• _To do_
Exactly as written, set down each line of the data below except its pictures.

BEGIN Data extract

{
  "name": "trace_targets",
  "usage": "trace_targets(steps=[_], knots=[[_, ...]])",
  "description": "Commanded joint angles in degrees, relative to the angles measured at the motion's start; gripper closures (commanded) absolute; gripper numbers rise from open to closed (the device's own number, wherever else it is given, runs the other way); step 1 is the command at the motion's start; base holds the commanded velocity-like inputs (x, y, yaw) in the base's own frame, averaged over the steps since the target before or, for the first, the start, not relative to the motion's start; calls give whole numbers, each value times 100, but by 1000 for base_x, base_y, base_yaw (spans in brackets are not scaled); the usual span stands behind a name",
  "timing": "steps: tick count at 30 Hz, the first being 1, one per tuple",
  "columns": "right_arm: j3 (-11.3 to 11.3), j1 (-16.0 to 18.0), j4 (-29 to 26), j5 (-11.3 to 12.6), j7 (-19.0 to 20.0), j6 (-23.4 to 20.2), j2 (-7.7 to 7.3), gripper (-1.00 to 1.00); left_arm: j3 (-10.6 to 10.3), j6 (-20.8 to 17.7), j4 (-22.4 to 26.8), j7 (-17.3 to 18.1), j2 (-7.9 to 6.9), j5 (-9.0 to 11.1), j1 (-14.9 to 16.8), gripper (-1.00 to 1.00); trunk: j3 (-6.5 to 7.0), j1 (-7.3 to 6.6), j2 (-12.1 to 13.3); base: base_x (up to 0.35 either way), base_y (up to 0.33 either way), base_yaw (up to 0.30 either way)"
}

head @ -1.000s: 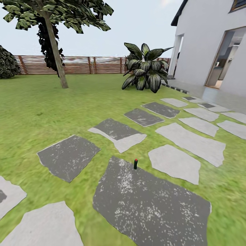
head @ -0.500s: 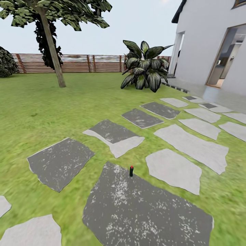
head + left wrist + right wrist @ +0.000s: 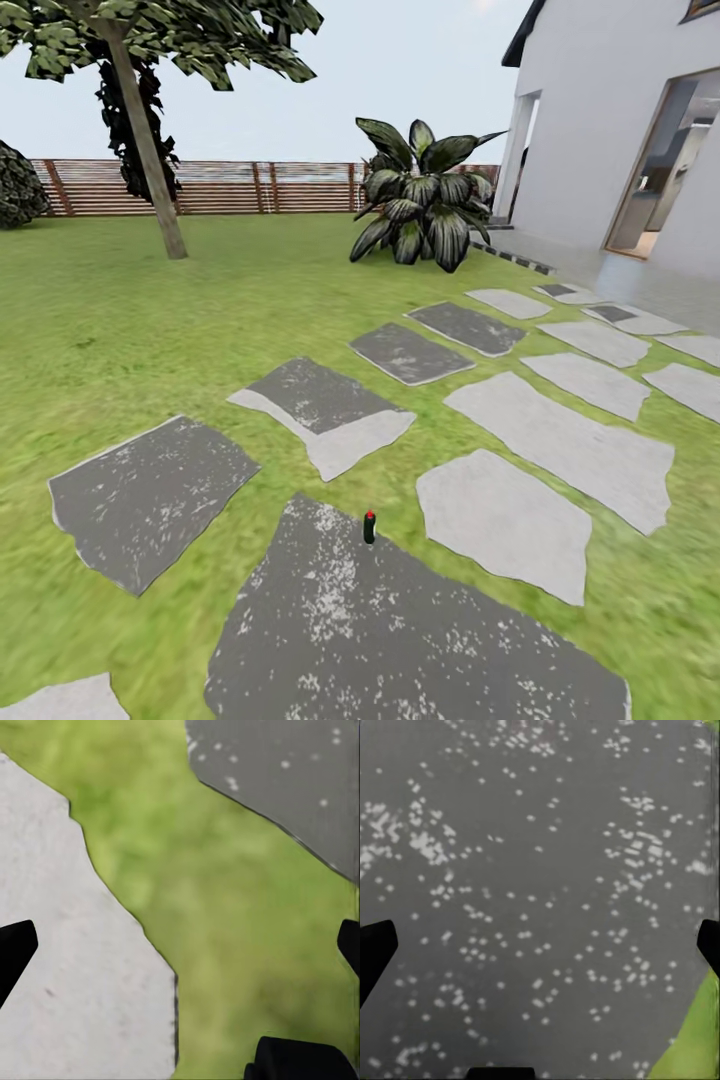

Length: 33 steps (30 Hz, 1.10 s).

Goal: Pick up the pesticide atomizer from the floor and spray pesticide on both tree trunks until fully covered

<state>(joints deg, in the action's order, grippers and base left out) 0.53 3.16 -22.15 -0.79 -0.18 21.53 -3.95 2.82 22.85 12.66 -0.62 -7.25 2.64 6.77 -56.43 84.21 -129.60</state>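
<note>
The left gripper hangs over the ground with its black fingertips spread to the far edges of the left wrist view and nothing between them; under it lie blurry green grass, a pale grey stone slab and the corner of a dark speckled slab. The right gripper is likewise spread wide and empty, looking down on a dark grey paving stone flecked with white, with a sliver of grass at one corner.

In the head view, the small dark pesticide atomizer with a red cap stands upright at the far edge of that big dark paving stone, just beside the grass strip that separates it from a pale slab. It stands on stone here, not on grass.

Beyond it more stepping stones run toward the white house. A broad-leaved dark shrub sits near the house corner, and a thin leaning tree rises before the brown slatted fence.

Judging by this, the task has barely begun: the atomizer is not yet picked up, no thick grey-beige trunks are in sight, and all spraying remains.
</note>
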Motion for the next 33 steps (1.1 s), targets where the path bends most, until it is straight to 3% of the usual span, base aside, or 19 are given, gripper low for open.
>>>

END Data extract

• _Exercise answer_
{
  "name": "trace_targets",
  "usage": "trace_targets(steps=[_], knots=[[_, ...]])",
  "description": "Commanded joint angles in degrees, relative to the angles measured at the motion's start; gripper closures (commanded) absolute; gripper numbers rise from open to closed (the device's own number, wherever else it is given, runs the other way); step 1 is the command at the motion's start; base holds the commanded velocity-like inputs (x, y, yaw) in the base's own frame, averaged over the steps since the target before or, for the first, the start, not relative to the motion's start; calls give whole numbers, each value times 100, but by 1000 for base_x, base_y, base_yaw (spans in brackets are not scaled); the usual span stands behind a name",
  "timing": "steps: tick count at 30 Hz, the first being 1, one per tuple",
  "columns": "right_arm: j3 (-11.3 to 11.3), j1 (-16.0 to 18.0), j4 (-29 to 26), j5 (-11.3 to 12.6), j7 (-19.0 to 20.0), j6 (-23.4 to 20.2), j2 (-7.7 to 7.3), gripper (-1.00 to 1.00); left_arm: j3 (-10.6 to 10.3), j6 (-20.8 to 17.7), j4 (-22.4 to 26.8), j7 (-17.3 to 18.1), j2 (-7.9 to 6.9), j5 (-9.0 to 11.1), j1 (-14.9 to 16.8), gripper (-1.00 to 1.00); trunk: j3 (-6.5 to 7.0), j1 (-7.3 to 6.6), j2 (-12.1 to 13.3); base: base_x (up to 0.35 either way), base_y (up to 0.33 either way), base_yaw (up to 0.30 either way)"
}

head @ -1.000s: 
head @ -0.500s: 
head + left wrist + right wrist @ +0.000s: 

Length: 33 steps (30 Hz, 1.10 s).

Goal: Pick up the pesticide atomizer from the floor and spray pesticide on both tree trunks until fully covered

<state>(joints deg, in the action's order, grippers and base left out) 0.53 3.16 -22.15 -0.79 -0.18 21.53 -3.95 2.82 22.85 12.66 -0.62 -7.25 2.64 6.77 -56.43 84.21 -129.60</state>
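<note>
The left gripper hangs over the ground with its black fingertips spread to the far edges of the left wrist view and nothing between them; under it lie blurry green grass, a pale grey stone slab and the corner of a dark speckled slab. The right gripper is likewise spread wide and empty, looking down on a dark grey paving stone flecked with white, with a sliver of grass at one corner.

In the head view, the small dark pesticide atomizer with a red cap stands upright at the far edge of that big dark paving stone, just beside the grass strip that separates it from a pale slab. It stands on stone here, not on grass.

Beyond it more stepping stones run toward the white house. A broad-leaved dark shrub sits near the house corner, and a thin leaning tree rises before the brown slatted fence.

Judging by this, the task has barely begun: the atomizer is not yet picked up, no thick grey-beige trunks are in sight, and all spraying remains.
</note>
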Motion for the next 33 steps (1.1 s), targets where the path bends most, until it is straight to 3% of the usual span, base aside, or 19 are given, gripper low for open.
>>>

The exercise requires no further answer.